• **Task details**
Your copy of the lines below must match them exactly and contain no images.

• **Stored data**

- Opening Delimiter -

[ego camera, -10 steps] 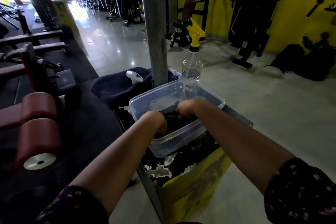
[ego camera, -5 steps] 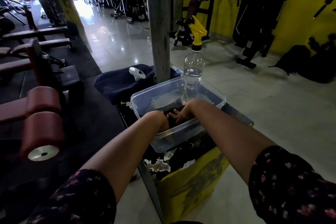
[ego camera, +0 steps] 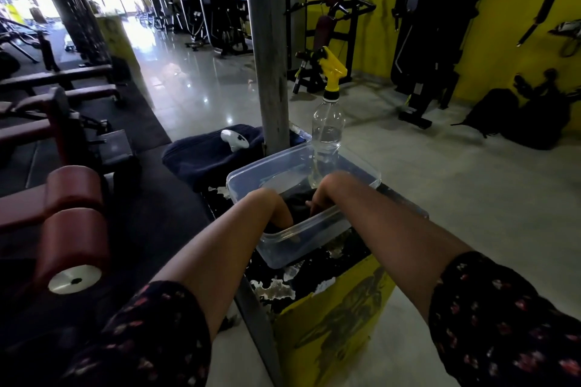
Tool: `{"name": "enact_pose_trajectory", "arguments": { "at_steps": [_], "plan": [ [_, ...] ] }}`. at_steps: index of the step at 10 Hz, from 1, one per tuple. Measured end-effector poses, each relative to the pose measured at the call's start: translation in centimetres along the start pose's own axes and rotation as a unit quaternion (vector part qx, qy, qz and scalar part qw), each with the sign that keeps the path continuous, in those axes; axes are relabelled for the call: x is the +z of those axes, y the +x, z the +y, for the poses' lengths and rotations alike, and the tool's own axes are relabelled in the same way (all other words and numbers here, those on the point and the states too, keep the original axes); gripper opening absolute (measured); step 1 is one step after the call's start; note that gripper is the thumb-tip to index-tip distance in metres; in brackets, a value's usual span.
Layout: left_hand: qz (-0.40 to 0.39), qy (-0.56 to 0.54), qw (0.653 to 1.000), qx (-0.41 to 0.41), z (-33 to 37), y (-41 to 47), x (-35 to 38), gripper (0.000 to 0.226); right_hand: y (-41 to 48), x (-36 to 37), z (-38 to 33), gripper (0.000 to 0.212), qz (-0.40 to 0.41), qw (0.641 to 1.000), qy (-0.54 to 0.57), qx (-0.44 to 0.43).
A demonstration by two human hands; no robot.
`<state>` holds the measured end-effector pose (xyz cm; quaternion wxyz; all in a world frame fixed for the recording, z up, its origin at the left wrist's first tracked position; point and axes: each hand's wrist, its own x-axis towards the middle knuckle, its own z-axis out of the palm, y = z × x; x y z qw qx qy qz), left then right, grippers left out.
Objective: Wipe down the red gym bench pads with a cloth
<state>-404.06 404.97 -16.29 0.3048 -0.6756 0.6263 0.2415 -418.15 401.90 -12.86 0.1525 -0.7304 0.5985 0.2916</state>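
Step in hand: soaking the cloth (ego camera: pixel 298 199), which lies in the water of the clear tub (ego camera: pixel 314 237) on the yellow stand (ego camera: pixel 339 308). The right hand (ego camera: pixel 327 190) curls its fingers (ego camera: pixel 311 207) onto the cloth and grips it; the left hand (ego camera: pixel 273 206) is sunk beside it, fingers hidden, so its grip cannot be determined. The next move probably calls for 2 hands to lift and wring the cloth over the tub, then carry it left to the red pads (ego camera: pixel 74 229), well apart and not yet wiped.
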Motion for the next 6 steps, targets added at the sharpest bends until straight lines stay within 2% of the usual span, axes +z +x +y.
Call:
{"name": "enact_pose_trajectory", "arguments": {
  "at_steps": [1, 2, 3, 4, 6],
  "plan": [
    [-0.010, -0.038, 0.999, 0.002, -0.1, 0.0, -0.3, 0.094, -0.5, 0.6, -0.1, 0.063, 0.009, 0.999, 0.024, -0.028],
    [0.004, -0.056, 0.998, 0.029, -0.8, 0.1, -1.0, 0.078, -1.7, 1.2, 0.5, 0.044, 0.066, 0.990, 0.078, -0.095],
    [0.008, -0.065, 0.997, 0.043, -1.3, 0.9, -1.5, 0.082, -3.0, 1.2, 1.0, 0.036, 0.113, 0.984, 0.105, -0.093],
    [0.045, -0.026, 0.996, 0.070, -1.8, 1.1, -1.9, 0.079, -6.1, 1.2, 1.9, 0.030, 0.173, 0.973, 0.114, -0.105],
    [0.166, 0.018, 0.968, 0.189, -2.7, -1.2, -2.1, 0.041, -10.6, 2.4, 2.4, 0.033, 0.274, 0.953, 0.120, -0.055]
  ]
}}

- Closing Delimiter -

• **Finished exercise**
[ego camera, -10 steps] 
[ego camera, -5 steps] 
[ego camera, +0 steps] 
Tool: `{"name": "enact_pose_trajectory", "arguments": { "at_steps": [_], "plan": [ [_, ...] ] }}`. at_steps: index of the step at 10 Hz, from 1, one per tuple. Measured end-effector poses, each relative to the pose measured at the call's start: translation in centimetres along the start pose's own axes and rotation as a unit quaternion (vector part qx, qy, qz and scalar part qw), each with the sign that keeps the path continuous, in those axes; axes are relabelled for the call: x is the +z of those axes, y the +x, z the +y, for the poses' lengths and rotations alike, and the tool's own axes are relabelled in the same way (all other words and numbers here, those on the point and the states too, keep the original axes); gripper opening absolute (measured); step 1 is one step after the call's start; note that gripper is the thumb-tip to index-tip distance in metres; in brackets, a value's usual span.
Layout: left_hand: qz (-0.40 to 0.39), qy (-0.56 to 0.54), qw (0.653 to 1.000), qx (-0.41 to 0.41), z (-33 to 37), y (-41 to 47), x (-35 to 38), gripper (0.000 to 0.226); right_hand: y (-41 to 48), x (-36 to 37), z (-38 to 33), gripper (0.000 to 0.212), qz (-0.40 to 0.41), qw (0.641 to 1.000), qy (-0.54 to 0.57), qx (-0.44 to 0.43).
A demonstration by two human hands; no robot.
`<state>` holds the measured end-effector pose (xyz cm; quaternion wxyz; all in a world frame fixed for the recording, z up, its origin at the left wrist's first tracked position; point and axes: each hand's wrist, its own x-axis towards the middle knuckle, its own z-axis out of the palm, y = z × x; x y z qw qx qy qz), left then right, grippers left out.
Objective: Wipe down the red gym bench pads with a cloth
<state>-404.06 404.97 -16.29 0.3048 -0.6756 0.6263 0.2415 -418.15 401.90 -12.86 0.1525 -0.7304 0.5985 0.2916</state>
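Step in hand: soaking the cloth (ego camera: pixel 298 199), which lies in the water of the clear tub (ego camera: pixel 314 237) on the yellow stand (ego camera: pixel 339 308). The right hand (ego camera: pixel 327 190) curls its fingers (ego camera: pixel 311 207) onto the cloth and grips it; the left hand (ego camera: pixel 273 206) is sunk beside it, fingers hidden, so its grip cannot be determined. The next move probably calls for 2 hands to lift and wring the cloth over the tub, then carry it left to the red pads (ego camera: pixel 74 229), well apart and not yet wiped.
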Motion for the next 6 steps, targets added at the sharpest bends until straight lines stay within 2% of the usual span, axes +z +x +y.
Call:
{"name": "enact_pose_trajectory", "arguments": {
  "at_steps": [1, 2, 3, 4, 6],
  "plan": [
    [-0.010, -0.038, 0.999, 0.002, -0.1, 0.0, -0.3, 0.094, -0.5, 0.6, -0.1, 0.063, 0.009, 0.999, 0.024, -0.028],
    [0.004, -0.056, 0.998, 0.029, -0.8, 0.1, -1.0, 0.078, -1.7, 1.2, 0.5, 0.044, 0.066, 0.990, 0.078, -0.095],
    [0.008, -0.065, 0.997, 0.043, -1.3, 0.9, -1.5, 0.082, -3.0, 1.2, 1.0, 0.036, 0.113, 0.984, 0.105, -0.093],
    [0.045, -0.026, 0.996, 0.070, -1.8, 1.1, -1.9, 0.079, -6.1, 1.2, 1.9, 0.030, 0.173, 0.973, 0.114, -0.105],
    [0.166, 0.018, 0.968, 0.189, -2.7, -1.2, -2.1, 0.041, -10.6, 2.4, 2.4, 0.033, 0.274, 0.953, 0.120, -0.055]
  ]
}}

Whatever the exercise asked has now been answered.